The topic of diabetes is enormous and can be overwhelming. We are here to help you get the year started off right and help you manage your diabetes. Whether you are newly diagnosed with diabetes or trying to get back on track, it is helpful to narrow the focus on the 4 M topics: monitoring, meal planning, medication, movement (physical activity).
The purpose of monitoring blood sugar is to keep you safe and help you understand how to balance your food, medication and activity to achieve blood sugars within targets. Blood sugar goals according to the American Diabetes Association are before meals 80-130 mg/dl and 1-2 hours after meals less than 180 mg/dl.
Healthy nutrition is essential to keeping your body functioning well and managing your diabetes. Luckily, over the years, meal planning has become easier and more flexible. By eating 3 meals a day with a variety of healthy foods and limiting or eliminating simple sugars (sugary liquids and desserts), you will feel better and your blood sugars will be easier to control.
There are many diabetes medicine options available today including pills, insulin and other injections that lower blood sugar. These medicines work in different ways. As with any medicine, it is crucial that you take it just as your doctor prescribes.
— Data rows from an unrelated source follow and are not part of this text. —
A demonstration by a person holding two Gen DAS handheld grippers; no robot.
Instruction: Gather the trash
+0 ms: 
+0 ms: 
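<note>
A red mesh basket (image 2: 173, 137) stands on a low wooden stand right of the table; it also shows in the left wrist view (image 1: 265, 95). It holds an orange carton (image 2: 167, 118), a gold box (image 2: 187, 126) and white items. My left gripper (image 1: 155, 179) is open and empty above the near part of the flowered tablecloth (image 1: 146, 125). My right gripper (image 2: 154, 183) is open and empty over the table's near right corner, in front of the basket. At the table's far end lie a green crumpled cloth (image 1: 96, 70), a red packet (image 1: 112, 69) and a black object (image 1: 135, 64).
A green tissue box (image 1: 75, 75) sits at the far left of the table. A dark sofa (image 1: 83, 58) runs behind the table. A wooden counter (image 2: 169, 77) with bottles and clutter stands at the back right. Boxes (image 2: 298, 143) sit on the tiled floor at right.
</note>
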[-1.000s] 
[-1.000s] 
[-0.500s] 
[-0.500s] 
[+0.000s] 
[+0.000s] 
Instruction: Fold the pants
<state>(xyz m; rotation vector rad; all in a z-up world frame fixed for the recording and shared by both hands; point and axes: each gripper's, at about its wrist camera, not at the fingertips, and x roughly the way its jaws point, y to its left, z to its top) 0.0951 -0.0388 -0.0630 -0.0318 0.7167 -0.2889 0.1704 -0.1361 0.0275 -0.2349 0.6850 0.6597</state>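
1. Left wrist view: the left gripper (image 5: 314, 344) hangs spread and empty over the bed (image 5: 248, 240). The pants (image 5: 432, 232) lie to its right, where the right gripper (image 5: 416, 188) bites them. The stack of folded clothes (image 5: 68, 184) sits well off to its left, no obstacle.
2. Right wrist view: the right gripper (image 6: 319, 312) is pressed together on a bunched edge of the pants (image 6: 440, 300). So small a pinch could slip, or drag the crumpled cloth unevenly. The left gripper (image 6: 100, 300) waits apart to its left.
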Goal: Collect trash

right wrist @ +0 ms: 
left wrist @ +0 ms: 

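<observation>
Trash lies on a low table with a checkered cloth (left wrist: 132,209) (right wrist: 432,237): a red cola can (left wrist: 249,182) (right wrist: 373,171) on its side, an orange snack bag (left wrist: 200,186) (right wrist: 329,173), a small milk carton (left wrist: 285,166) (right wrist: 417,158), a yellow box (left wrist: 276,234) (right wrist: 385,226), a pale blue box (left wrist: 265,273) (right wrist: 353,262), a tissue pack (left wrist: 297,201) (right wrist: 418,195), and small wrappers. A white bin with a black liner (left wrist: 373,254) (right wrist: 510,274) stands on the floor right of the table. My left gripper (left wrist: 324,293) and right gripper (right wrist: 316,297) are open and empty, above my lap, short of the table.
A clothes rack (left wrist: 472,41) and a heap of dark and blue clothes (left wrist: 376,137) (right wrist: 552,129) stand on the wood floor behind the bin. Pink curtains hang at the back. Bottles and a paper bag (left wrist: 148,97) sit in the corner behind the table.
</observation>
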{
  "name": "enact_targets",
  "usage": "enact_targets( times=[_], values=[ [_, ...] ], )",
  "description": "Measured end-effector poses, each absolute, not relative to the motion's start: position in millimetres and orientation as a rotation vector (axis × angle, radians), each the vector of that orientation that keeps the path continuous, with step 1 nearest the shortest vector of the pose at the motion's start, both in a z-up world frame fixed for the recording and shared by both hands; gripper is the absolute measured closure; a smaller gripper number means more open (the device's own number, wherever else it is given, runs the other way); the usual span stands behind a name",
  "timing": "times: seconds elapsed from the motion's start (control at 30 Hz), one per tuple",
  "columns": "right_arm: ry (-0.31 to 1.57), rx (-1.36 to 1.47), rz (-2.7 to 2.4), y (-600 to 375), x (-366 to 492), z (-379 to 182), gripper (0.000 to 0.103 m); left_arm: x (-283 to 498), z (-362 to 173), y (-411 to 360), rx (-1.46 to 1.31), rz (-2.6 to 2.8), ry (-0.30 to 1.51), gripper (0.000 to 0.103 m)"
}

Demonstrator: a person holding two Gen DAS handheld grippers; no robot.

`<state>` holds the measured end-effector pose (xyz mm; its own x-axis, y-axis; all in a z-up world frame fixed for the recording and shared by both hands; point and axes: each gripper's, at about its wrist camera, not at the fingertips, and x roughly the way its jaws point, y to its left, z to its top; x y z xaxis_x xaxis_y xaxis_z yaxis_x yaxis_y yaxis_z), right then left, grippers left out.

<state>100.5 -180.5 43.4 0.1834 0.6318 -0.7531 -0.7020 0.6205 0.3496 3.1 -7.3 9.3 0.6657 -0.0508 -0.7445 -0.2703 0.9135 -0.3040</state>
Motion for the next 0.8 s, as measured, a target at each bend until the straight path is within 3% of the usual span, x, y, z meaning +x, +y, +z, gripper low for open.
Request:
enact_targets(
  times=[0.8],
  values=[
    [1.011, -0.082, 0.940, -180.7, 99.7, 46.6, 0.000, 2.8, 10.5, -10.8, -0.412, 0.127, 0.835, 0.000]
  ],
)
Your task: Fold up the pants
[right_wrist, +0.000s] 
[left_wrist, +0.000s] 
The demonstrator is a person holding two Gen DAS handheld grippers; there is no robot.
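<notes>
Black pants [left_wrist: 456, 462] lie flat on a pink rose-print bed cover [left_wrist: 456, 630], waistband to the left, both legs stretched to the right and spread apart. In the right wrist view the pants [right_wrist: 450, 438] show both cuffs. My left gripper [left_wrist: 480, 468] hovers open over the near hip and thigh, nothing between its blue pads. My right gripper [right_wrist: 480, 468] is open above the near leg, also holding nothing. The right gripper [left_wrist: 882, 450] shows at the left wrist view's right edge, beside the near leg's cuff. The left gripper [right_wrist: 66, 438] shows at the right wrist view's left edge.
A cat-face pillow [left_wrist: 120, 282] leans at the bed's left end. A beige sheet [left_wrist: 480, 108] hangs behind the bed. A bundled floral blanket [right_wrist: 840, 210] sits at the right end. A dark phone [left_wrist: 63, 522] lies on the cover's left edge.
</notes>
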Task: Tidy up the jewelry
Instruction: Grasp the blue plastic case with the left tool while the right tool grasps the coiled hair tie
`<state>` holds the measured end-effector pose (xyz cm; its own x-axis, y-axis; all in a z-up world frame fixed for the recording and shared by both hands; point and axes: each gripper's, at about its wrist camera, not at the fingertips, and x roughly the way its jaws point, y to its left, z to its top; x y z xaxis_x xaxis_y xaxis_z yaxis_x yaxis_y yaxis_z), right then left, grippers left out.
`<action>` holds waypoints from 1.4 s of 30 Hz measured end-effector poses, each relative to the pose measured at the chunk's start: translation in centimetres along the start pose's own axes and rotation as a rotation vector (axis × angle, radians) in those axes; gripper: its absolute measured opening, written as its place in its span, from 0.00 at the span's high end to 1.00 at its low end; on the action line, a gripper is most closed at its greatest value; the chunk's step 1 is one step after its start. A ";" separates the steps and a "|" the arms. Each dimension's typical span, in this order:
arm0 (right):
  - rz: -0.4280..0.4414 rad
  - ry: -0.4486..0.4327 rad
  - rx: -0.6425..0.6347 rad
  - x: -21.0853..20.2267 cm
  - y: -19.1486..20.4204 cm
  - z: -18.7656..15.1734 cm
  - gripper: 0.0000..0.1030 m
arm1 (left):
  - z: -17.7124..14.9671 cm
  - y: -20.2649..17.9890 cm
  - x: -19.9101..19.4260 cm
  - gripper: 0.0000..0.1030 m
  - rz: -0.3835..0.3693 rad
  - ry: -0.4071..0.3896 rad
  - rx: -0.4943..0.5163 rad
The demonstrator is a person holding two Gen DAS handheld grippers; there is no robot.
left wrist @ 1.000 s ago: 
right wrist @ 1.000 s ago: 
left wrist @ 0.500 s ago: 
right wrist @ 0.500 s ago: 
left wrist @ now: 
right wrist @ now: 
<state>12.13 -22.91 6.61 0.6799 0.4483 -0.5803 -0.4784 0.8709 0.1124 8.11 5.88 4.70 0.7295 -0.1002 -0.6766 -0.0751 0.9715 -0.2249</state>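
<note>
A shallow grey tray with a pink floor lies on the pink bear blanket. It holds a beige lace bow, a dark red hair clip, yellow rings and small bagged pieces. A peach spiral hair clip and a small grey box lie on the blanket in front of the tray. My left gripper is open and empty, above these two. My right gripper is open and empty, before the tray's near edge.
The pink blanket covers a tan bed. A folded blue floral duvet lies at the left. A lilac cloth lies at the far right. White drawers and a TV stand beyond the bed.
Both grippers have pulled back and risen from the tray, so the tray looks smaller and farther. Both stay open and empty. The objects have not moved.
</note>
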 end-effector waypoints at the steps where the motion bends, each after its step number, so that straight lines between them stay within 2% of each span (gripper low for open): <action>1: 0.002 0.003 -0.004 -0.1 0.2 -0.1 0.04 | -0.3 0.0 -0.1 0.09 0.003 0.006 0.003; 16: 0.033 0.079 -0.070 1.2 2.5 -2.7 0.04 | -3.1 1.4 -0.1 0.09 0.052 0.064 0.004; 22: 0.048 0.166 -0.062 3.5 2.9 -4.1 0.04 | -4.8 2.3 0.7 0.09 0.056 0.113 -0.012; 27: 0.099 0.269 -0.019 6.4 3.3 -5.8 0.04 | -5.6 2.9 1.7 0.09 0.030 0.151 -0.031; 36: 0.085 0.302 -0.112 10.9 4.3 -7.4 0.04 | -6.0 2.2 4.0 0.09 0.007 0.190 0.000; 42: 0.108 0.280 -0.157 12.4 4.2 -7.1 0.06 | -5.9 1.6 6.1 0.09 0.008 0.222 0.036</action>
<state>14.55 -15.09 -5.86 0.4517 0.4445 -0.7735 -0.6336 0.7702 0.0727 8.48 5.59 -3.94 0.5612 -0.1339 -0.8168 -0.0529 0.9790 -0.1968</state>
If you are not tolerating the medicine or cannot afford it, please call your doctor to discuss your options.
Movement (Physical Activity)
Being active is a cornerstone of a healthy lifestyle. For people living with diabetes, the benefits including: controlling blood sugar levels, improving your body’s response to insulin and helping you to manage your weight. The American Diabetes Association and the American Heart Association agree that 150 minutes a week (30 minutes x 5 days) of physical activity improves overall health. If you are not able to do 30 minutes of activity at a time, we suggest starting with 10 minute bursts and add up the minutes. Be sure to carry low blood sugar treatment.
More ways to manage your diabetes
Make sure when you’re learning how to manage your diabetes, you use a credible source for your information. Our go-to is the American Diabetes Association (ADA) website.
To learn more about these topics and living successfully with diabetes, we encourage you to talk to your doctor about referring you to a diabetes educator. Learn more about the Diabetes Education program at NMC Health.
Additionally, you are invited to join us for our virtual Diabetes Support Group on the second Thursday of every month. Please call our Diabetes Educator, Patricia Corning, at (316) 804-6147 or email her at firstname.lastname@example.org for more information.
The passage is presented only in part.